**WHAT IS BEING ASKED**
Reproduce the entries shown below only from the line with "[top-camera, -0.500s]" down to the line with "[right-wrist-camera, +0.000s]", keeping both end lines and copying each one exactly.

**SOURCE MATERIAL**
____
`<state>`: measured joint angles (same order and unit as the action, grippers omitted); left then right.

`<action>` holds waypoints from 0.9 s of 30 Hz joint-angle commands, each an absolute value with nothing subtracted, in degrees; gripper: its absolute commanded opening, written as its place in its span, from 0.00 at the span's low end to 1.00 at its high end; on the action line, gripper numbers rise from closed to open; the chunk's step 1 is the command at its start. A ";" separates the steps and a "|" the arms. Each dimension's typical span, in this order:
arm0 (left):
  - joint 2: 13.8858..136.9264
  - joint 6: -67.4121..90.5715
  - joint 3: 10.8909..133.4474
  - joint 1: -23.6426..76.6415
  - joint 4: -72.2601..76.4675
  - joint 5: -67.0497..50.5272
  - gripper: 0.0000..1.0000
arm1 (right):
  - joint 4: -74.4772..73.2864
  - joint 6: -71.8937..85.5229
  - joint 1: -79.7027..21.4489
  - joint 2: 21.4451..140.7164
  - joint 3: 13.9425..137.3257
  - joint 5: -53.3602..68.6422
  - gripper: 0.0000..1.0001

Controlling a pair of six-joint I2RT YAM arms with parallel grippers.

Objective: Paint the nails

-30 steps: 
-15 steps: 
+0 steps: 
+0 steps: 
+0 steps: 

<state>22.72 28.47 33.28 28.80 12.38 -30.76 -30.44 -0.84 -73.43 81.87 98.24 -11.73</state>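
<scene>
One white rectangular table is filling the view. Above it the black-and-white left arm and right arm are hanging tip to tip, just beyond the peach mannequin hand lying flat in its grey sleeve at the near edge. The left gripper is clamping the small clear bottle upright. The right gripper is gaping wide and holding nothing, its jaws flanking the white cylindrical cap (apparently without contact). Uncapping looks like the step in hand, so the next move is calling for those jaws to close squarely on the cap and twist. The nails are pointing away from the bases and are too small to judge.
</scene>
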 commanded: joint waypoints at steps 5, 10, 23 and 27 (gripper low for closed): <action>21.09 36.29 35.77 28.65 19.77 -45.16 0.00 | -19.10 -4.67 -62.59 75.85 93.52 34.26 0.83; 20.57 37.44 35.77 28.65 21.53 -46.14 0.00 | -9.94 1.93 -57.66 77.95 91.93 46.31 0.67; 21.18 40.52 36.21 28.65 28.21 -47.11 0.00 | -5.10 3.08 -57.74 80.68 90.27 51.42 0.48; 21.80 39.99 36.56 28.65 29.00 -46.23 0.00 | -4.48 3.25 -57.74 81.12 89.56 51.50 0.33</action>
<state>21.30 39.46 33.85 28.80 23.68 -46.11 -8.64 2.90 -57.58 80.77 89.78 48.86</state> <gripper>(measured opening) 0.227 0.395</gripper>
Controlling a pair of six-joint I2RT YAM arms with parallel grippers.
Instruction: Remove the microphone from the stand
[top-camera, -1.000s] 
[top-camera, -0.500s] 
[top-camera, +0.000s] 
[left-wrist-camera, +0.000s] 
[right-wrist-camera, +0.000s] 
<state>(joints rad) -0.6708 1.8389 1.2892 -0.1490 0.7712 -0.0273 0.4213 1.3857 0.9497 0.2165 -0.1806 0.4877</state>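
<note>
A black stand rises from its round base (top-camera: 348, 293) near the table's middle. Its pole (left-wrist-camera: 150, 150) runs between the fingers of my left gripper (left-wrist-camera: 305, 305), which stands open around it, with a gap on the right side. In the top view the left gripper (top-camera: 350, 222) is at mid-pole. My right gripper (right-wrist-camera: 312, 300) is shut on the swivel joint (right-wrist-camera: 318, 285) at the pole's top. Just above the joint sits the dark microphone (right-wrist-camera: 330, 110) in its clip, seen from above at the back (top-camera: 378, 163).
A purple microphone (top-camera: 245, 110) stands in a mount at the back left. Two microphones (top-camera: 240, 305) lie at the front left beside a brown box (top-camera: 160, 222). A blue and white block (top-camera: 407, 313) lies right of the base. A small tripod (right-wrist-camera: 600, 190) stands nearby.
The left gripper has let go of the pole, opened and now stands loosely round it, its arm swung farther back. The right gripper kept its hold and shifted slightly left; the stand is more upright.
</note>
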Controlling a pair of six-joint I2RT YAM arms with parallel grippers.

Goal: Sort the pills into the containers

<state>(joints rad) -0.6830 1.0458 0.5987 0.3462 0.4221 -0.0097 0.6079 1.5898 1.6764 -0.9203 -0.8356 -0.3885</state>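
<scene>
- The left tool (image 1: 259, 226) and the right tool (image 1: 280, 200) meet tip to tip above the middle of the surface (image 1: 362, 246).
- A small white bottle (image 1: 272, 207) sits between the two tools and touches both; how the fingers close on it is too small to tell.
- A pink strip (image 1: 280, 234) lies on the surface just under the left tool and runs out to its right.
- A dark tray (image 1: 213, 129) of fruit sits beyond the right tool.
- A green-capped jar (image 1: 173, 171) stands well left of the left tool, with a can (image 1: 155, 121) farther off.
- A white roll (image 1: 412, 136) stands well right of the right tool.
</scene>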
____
**RESPONSE FOR THIS EXERCISE**
[top-camera, -0.500s] 
[top-camera, +0.000s] 
[left-wrist-camera, +0.000s] 
[right-wrist-camera, +0.000s] 

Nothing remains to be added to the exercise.